On the brighter side, this period also introduced me to the concept of chaos engineering through Netflix’s Chaos Monkey. The idea resonated deeply—I wanted to break things intentionally so I could make them more resilient. I began integrating Chaos Monkey into our test environment and felt a thrill every time one of my services failed gracefully.

Speaking of resilience, the launch of OpenStack was another significant event during this time. We were intrigued by its promise to provide cloud infrastructure as a platform. However, like many other cloud technologies back then, it was still a bit too bleeding edge for our comfort level. The documentation wasn’t great, and every feature felt like a moving target.

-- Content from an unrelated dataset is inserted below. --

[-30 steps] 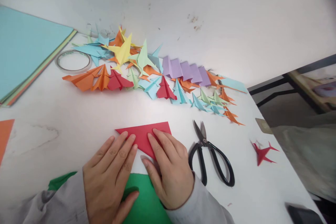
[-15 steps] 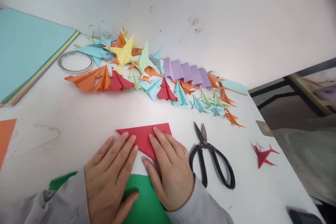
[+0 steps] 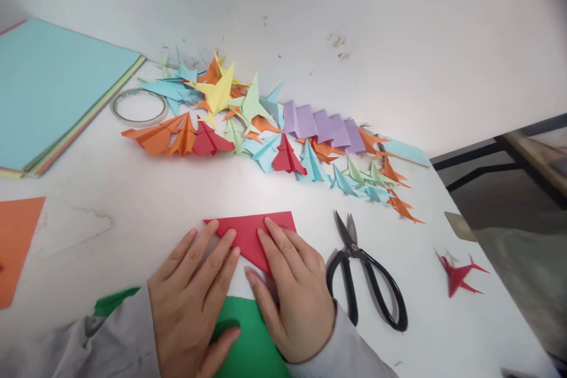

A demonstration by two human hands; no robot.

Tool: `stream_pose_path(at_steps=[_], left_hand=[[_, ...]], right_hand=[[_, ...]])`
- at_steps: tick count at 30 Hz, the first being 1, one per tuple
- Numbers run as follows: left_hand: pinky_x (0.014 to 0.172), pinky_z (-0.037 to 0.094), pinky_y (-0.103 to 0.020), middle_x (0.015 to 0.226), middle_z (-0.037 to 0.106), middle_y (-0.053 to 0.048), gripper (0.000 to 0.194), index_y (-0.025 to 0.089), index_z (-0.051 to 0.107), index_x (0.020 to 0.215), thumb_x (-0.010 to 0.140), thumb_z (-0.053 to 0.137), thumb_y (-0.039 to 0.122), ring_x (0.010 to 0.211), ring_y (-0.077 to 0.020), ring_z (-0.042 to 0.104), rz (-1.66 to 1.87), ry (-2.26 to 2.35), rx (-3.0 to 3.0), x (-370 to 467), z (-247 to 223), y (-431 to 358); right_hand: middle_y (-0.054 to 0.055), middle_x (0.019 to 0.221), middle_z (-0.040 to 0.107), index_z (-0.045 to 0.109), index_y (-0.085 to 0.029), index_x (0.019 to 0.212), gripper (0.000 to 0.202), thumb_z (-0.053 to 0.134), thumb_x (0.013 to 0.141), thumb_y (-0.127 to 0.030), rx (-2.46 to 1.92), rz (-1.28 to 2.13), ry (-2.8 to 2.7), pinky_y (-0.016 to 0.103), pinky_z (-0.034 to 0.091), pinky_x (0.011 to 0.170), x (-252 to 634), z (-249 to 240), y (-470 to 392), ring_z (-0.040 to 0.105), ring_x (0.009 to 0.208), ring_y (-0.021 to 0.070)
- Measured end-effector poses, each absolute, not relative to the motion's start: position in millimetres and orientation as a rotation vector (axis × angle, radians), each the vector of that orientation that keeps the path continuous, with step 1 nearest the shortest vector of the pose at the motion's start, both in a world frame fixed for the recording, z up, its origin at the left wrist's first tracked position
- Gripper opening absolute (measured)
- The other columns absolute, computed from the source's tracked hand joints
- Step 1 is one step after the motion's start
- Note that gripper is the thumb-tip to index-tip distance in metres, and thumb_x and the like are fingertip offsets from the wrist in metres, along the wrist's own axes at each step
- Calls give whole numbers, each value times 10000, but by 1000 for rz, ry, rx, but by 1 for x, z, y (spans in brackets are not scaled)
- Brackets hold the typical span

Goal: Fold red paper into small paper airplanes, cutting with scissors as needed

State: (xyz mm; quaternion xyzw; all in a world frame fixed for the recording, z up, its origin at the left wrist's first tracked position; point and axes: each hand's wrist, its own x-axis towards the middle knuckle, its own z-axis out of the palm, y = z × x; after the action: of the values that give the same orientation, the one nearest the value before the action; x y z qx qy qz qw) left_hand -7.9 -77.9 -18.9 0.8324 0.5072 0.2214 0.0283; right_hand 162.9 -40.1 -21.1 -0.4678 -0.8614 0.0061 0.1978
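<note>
Head view: a person in grey sleeves bends to paper folding at a white surface (image 3: pixel 177 189), both palms down. A folded triangle of bright red paper (image 3: pixel 248 233) lies near the middle, its long straight edge toward the far side. The left hand (image 3: pixel 192 295), flat with fingers outstretched, rests its fingertips along the triangle's left part; the right hand (image 3: pixel 295 301), fingers gently bent and grasping nothing, covers its right part. The two-handed spread seems meant to keep the layers flat and stop the sheet from sliding. Beneath the hands, at the near edge, shows plain green material (image 3: pixel 248 331), whether paper or cloth one cannot tell.

Black-handled metal scissors (image 3: pixel 353 248), blades slightly parted and pointing far, lie just right of the right hand, apparently for easy reach. Multicoloured folded paper planes (image 3: pixel 217 94) crowd the far side along the wall, perhaps to leave working room. At far left, a stack of light blue-topped paper sheets (image 3: pixel 71 88) sits beside a ring-shaped tape roll (image 3: pixel 116 111).
</note>
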Motion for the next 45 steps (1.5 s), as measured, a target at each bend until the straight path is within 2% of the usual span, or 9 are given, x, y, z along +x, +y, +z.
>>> stream_pose_path(at_steps=[7, 20, 28, 45], left_hand=[[1009, 279, -504, 1357, 421, -118, 484, 100, 549, 1160, 739, 484, 329, 1280, -358, 274, 706, 1620, 2529, -5, -23, -80], [963, 278, -572, 1344, 422, -139, 539, 110, 515, 1194, 746, 464, 407, 1279, -396, 223, 542, 1653, 2547, -5, -19, -80], [985, 254, -539, 1343, 437, -105, 511, 137, 542, 1177, 737, 489, 391, 1271, -384, 256, 586, 1654, 2526, -7, -19, -80], [1006, 250, -500, 1337, 447, -113, 515, 119, 535, 1188, 745, 489, 377, 1273, -357, 282, 540, 1632, 2594, -9, -16, -79]], right_hand=[[169, 1227, 535, 499, -75, 1188, 427, 496, 805, -263, -1252, 11, -2408, 443, 406, 852, 165, -26, -39, 466, 1094, 293], [159, 1238, 527, 495, -75, 1188, 429, 498, 810, -277, -1228, -21, -2425, 430, 398, 856, 167, -28, -39, 462, 1106, 288], [159, 1241, 525, 499, -73, 1187, 426, 490, 814, -279, -1254, -23, -2432, 426, 399, 857, 165, -25, -39, 462, 1103, 283], [156, 1250, 521, 505, -68, 1182, 422, 483, 815, -275, -1279, -19, -2436, 426, 404, 853, 164, -23, -40, 458, 1100, 280]])
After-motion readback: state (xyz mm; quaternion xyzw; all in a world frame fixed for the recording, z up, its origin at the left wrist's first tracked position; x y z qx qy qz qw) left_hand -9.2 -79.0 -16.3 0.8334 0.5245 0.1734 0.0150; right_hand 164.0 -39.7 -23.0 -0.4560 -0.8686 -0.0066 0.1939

All these experiences culminated in the Continuous Delivery book that hit the market around this time. Reading about the practices of deploying changes reliably and frequently made me realize how far we had to go in implementing such processes within our organization. It was both a challenge and an inspiration.

In retrospect, 2010 felt like a whirlwind of new technologies and methodologies vying for our attention. MongoDB, Cassandra, Chef, OpenStack—each one promising the next big thing but requiring significant effort to get right. As I look back, I realize that while we didn’t fully embrace NoSQL or achieve perfect automation in 2010, those experiences laid the groundwork for the practices and technologies that would shape our infrastructure over the following years.

So here’s my advice: don’t be afraid to dive into new tech stacks but remember to test them thoroughly. And always keep an eye on chaos engineering—because no matter how well your systems are designed, there will always be unexpected failures waiting to happen.